Find the string "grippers" in the records. Copy every line it appears in.

*Given information*
┌────────
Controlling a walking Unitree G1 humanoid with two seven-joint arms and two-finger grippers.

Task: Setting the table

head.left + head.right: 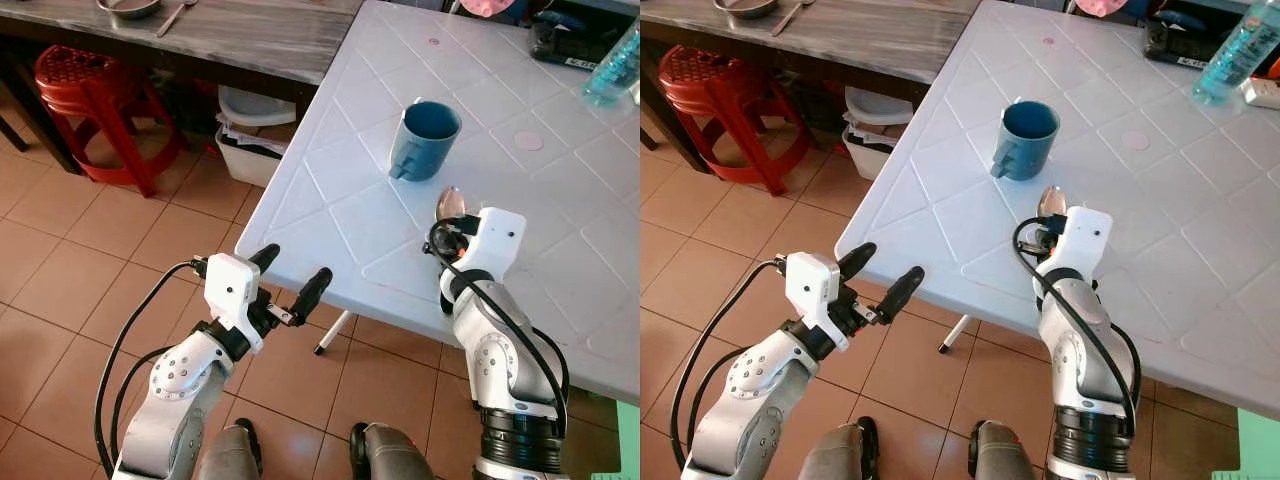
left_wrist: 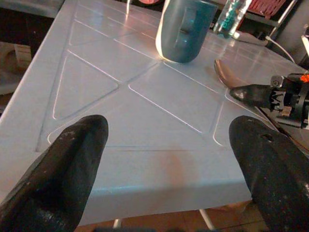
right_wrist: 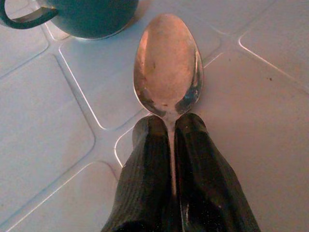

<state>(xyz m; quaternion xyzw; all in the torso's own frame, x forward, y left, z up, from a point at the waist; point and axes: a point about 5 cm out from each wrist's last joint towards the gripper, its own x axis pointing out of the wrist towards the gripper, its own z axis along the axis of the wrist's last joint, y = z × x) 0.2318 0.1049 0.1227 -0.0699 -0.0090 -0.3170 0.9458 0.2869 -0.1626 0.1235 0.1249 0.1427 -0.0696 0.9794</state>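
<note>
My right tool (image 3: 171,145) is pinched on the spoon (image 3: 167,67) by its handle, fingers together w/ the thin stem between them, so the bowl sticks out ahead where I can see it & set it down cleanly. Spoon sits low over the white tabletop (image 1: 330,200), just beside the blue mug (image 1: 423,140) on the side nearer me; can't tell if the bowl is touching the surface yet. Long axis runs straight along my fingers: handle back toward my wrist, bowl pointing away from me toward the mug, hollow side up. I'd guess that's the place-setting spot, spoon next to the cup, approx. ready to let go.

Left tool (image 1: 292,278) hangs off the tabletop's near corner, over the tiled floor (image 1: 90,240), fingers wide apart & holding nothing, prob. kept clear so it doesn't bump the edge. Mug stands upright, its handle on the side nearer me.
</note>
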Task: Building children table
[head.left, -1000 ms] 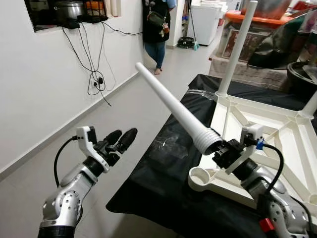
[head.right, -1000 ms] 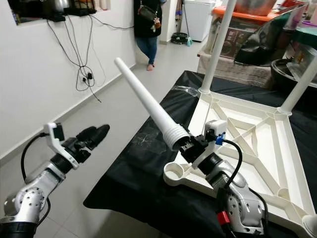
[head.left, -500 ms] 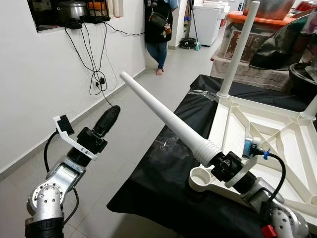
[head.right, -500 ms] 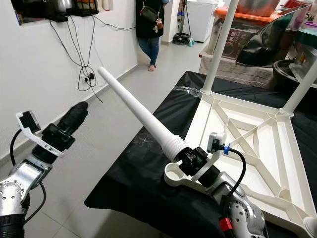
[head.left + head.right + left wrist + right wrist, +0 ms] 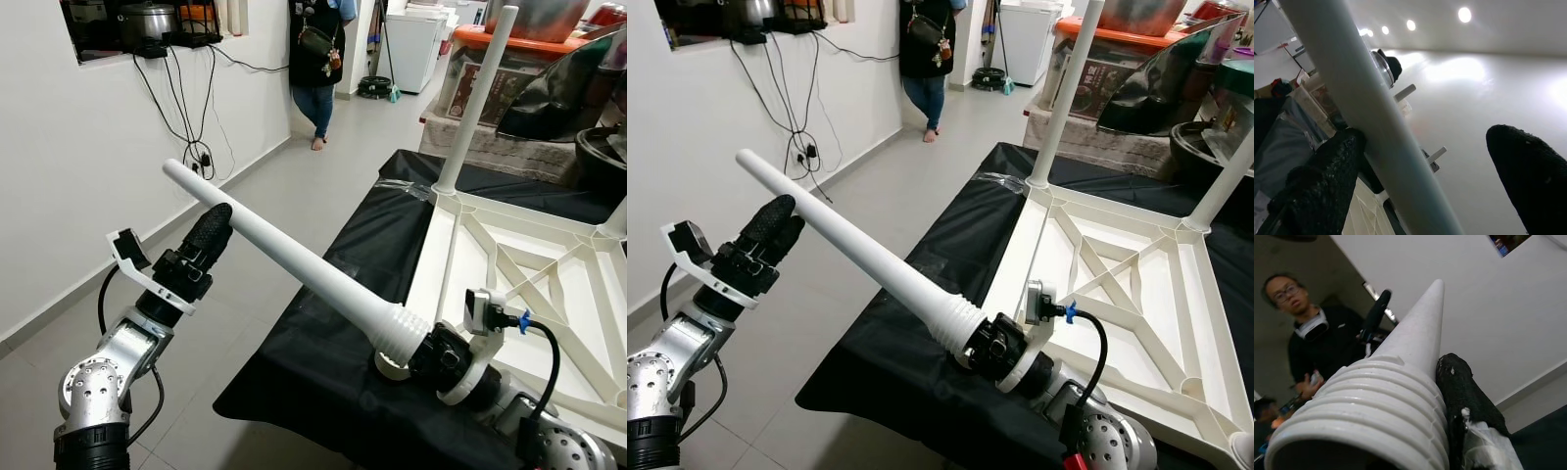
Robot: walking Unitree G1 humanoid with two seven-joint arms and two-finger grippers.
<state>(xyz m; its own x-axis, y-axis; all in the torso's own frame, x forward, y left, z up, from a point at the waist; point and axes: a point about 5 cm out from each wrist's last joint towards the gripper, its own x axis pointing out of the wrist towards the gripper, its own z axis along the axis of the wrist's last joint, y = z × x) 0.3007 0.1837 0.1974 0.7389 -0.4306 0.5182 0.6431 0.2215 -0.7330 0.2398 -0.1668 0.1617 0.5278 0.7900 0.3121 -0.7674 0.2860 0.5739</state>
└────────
*Output below*
Controlling a walking Unitree G1 humanoid with two seven-joint arms and two-finger grippers.
Robot: walking Unitree G1 humanoid with two seven-joint arms and two-finger grippers.

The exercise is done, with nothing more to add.